What Optimizations How to Expect from Dalvik and the Android Toolchain

What optimizations can I expect from Dalvik and the Android toolchain?

This is Ben, one of the engineers working on the JIT @ Google. When Bill and I started on this project, the goal was to deliver a working JIT as soon as possible with minimal impact to resource contention (eg memory footprint, CPU hijacked by the compiler thread) so that it can run on low-end devices as well. Therefore we used a very primitive trace based model. That is, the compilation entity passed to the JIT compiler is a basic block, sometimes as short as a single instruction. Such traces will be stitched together at runtime through a technique called chaining so that the interpreter and code cache lookup won't be invoked often. To some degree the major source of speedup comes from eliminating the repeated interpreter parsing overhead on frequently executed code paths.

That said, we do have quite a few local optimizations implemented with the Froyo JIT:

Register allocation (8 registers for v5te target since the JIT produces Thumb code / 16 registers for v7)
Scheduling (eg redundant ld/st elimination for Dalvik registers, load hoisting, store sinking)
Redundant null check elimination (if such redundancy can be found in a basic block).
Loop formation and optimization for simple counted loops (ie no side-exit in the loop body). For such loops, array accesses based on extended induction variables are optimized so that null and range checks are only performed in the loop prologue.
One entry inline cache per virtual callsite w/ dynamic patching at runtime.
Peephole optimizations like power-reduction on literal operands for mul/div.
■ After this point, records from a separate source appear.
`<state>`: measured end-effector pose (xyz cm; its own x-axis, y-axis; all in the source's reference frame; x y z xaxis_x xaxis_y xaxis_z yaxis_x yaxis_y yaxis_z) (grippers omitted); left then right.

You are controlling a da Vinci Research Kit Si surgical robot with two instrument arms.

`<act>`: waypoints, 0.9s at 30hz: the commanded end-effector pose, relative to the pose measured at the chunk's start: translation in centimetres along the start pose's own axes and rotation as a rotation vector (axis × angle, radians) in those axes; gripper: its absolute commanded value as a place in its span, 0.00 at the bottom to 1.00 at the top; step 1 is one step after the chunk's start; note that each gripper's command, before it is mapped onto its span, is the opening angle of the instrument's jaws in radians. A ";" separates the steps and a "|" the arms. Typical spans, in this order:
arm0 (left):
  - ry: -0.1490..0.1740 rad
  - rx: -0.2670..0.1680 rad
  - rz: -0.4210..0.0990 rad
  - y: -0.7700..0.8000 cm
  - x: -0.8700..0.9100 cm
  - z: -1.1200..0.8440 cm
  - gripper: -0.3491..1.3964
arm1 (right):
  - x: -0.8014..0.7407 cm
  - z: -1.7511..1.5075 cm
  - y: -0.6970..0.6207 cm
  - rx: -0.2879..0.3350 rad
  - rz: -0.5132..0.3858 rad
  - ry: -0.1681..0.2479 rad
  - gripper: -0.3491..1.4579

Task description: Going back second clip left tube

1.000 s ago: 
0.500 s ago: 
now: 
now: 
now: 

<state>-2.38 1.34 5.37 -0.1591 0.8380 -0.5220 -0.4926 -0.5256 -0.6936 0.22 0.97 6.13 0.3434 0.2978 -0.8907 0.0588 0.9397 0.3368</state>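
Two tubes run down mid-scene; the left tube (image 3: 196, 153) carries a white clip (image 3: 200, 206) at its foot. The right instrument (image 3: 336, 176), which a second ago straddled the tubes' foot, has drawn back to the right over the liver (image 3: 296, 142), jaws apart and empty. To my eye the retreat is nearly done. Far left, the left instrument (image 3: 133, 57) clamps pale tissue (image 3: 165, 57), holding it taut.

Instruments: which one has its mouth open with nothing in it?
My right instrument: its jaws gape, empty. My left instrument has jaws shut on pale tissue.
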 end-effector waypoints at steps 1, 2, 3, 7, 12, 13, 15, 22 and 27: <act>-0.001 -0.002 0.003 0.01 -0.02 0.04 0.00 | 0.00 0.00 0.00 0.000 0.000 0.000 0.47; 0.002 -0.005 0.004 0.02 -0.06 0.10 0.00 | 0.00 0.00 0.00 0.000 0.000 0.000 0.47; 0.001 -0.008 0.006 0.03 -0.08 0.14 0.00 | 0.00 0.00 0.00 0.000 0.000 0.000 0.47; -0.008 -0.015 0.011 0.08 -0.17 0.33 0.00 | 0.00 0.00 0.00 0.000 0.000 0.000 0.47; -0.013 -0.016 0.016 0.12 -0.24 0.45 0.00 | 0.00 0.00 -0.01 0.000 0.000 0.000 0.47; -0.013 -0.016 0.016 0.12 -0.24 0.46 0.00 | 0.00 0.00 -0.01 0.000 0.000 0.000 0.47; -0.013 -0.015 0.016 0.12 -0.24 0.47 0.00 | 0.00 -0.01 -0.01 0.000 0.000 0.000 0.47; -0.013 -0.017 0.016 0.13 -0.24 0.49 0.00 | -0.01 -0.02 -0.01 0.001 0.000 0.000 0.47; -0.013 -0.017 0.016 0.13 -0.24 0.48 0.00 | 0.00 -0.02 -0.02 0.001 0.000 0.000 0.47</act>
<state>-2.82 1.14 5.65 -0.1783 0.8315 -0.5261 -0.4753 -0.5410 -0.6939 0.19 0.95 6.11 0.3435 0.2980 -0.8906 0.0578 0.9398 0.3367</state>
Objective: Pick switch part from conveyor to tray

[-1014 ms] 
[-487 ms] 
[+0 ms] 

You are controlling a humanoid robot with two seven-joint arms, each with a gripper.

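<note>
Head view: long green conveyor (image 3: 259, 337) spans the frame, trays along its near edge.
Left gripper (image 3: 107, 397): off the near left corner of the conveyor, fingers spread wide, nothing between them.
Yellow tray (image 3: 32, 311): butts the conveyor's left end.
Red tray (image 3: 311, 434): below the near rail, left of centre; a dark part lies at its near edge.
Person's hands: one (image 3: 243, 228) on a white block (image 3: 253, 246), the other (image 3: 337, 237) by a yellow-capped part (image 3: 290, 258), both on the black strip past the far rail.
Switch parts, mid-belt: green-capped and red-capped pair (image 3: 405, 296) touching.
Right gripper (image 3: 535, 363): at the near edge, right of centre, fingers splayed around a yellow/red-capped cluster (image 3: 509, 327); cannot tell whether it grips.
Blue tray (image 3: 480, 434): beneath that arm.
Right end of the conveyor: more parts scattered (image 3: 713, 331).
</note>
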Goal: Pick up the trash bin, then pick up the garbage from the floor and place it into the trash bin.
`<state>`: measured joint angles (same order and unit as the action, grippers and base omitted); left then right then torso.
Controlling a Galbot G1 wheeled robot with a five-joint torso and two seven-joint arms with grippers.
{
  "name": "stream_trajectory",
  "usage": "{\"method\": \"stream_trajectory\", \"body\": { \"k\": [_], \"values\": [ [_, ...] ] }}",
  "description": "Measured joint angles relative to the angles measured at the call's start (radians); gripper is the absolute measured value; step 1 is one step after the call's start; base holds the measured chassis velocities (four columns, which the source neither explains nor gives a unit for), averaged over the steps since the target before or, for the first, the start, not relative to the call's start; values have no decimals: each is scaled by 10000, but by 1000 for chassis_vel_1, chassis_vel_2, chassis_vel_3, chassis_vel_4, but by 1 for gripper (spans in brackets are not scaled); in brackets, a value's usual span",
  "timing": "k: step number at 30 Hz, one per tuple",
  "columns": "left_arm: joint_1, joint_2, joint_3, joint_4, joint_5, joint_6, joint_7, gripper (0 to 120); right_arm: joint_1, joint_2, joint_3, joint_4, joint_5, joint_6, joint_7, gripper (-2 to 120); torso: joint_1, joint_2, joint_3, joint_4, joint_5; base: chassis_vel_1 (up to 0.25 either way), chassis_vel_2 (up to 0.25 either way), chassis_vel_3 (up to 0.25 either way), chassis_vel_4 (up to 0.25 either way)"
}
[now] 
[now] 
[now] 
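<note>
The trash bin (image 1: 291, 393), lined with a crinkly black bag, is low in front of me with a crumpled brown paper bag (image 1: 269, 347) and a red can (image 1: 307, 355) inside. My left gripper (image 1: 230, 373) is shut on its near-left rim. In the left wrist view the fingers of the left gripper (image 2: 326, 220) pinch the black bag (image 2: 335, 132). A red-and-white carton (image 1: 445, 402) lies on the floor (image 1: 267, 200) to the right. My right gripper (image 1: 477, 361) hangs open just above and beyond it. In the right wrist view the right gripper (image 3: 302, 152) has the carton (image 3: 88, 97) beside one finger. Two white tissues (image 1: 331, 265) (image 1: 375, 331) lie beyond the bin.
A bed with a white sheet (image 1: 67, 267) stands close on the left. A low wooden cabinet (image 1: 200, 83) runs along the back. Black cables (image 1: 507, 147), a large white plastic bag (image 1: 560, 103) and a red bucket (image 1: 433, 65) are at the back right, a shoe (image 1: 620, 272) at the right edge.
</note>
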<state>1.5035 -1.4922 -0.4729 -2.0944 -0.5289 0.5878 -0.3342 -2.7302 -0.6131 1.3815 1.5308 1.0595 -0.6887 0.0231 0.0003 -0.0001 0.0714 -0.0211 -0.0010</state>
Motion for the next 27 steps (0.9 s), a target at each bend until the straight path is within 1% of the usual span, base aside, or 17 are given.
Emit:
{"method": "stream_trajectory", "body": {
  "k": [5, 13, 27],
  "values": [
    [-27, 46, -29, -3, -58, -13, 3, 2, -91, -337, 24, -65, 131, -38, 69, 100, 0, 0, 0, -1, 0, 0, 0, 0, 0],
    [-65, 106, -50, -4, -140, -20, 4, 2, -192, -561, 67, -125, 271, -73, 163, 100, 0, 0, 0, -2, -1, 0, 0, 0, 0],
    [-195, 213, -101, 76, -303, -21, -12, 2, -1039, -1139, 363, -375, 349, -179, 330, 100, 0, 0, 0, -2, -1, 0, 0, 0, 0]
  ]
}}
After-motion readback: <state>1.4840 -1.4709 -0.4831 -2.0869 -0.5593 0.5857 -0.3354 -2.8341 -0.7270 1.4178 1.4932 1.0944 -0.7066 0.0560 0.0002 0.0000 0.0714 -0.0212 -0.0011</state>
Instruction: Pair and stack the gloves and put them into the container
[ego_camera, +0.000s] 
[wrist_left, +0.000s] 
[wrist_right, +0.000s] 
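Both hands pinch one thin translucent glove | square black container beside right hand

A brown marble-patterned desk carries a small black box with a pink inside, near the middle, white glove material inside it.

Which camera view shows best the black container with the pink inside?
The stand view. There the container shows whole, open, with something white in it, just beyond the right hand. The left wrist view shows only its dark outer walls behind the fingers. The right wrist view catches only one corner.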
In Gingerbread we added simple inlining for getters/setters. Since the underlying JIT frontend is still simple trace based, if the callee has branches in there it won't be inlined. But the inline cache mechanism is implemented so that virtual getters/setters can be inlined without problems.

We are currently working on enlarging the compilation scope beyond a simple trace so that the compiler has a larger window for code analysis and optimization. Stay tuned.

Any documentation on Android optimisation - JAVAC vs JIT vs Dalvik

For an android application, your code goes through 2 compilation/optimization passes. The first is performed by javac, when you compile the java code to java bytecode. The 2nd is performed by dx, when you translate the java bytecode to dalvik bytecode.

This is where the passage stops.